WHAT THE EXERCISE ASKS: Could you filter the listing for lines with the word "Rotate" and return them?

EXTRACTED DATA:

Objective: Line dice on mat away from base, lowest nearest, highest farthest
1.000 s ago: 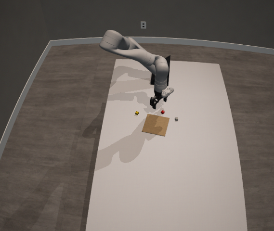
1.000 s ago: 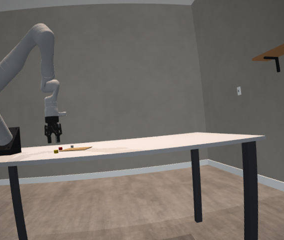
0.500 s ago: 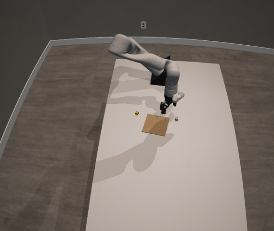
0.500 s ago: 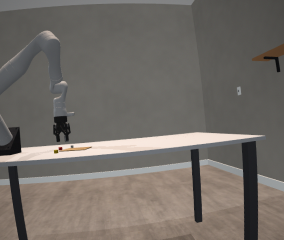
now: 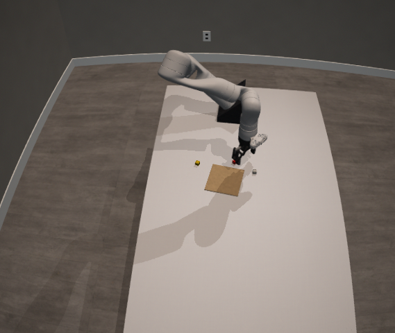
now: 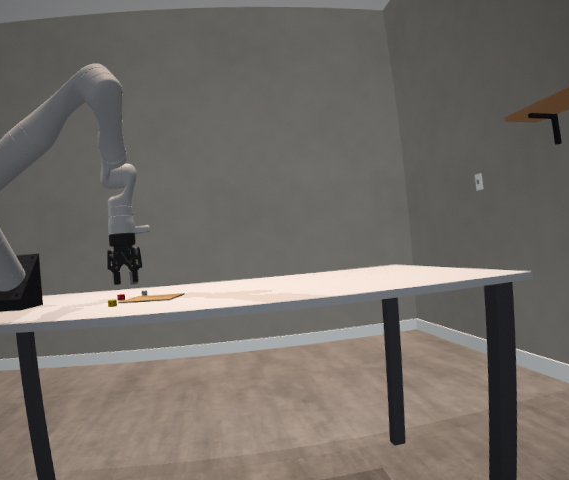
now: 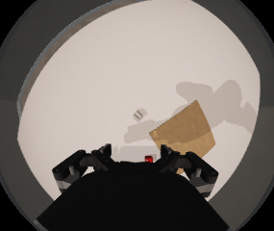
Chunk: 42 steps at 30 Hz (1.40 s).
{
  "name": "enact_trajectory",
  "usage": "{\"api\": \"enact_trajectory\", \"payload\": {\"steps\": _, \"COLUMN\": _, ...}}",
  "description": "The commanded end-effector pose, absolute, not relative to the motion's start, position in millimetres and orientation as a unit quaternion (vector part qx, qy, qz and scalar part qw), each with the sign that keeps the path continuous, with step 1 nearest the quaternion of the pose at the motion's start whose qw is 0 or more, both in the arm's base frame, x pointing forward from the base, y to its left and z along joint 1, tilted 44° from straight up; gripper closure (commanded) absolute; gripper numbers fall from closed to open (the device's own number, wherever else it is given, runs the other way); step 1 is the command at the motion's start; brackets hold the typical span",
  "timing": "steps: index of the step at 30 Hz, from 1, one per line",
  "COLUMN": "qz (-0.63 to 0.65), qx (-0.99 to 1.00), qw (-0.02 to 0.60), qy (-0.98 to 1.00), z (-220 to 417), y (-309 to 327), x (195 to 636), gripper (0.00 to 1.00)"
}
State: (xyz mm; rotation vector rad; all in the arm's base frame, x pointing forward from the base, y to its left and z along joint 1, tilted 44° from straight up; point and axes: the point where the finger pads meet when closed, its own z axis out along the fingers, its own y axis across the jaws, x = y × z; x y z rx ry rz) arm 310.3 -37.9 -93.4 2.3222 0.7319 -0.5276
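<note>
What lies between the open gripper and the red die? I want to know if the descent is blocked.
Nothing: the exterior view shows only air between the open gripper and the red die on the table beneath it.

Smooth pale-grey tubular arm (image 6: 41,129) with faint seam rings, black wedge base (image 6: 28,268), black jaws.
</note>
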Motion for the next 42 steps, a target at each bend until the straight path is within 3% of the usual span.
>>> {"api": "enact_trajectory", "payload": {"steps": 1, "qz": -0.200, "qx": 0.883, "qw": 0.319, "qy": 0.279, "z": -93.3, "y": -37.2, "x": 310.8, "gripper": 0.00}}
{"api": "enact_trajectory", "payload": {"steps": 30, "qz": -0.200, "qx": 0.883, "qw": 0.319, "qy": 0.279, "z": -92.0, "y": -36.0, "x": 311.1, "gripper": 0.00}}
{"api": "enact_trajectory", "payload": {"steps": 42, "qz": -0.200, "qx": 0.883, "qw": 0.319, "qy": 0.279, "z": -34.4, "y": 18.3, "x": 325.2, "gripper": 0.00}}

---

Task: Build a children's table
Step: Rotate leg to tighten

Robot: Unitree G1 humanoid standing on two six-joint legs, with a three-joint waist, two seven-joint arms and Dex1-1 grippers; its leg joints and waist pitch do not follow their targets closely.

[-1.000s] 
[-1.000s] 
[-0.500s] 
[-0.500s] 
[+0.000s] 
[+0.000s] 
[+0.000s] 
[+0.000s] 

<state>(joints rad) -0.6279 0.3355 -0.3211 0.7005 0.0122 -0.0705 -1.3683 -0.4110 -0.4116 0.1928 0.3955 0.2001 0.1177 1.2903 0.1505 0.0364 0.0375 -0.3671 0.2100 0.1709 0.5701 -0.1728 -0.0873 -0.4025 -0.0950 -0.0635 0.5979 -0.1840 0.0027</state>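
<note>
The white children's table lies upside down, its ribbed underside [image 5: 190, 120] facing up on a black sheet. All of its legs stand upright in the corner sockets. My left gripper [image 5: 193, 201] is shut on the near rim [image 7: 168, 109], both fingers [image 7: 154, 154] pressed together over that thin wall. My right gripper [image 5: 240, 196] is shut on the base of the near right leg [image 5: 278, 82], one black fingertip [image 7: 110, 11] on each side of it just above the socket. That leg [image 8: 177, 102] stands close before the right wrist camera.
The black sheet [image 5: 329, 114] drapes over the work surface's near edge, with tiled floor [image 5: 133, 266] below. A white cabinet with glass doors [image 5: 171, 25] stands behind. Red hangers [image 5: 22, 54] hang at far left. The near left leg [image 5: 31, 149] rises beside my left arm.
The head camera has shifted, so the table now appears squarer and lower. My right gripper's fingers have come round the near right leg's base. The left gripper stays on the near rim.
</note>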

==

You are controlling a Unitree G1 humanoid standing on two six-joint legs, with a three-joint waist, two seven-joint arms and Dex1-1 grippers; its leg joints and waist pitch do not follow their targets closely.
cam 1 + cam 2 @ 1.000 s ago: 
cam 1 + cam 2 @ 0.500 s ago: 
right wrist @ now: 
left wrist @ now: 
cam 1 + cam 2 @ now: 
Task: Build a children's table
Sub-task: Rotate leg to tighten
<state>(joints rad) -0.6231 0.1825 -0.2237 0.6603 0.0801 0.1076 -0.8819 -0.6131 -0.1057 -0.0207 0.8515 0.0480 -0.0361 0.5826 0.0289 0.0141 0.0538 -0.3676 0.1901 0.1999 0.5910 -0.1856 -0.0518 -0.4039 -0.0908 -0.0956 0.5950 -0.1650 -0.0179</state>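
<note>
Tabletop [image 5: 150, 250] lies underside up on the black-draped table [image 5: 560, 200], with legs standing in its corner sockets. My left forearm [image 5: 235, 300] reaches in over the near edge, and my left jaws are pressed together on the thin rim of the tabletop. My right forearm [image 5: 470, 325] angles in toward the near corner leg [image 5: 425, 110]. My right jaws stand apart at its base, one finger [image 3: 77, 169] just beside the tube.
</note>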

SOLVED EXERCISE:
Step: Rotate leg to tighten
Sub-task: Rotate leg to tighten

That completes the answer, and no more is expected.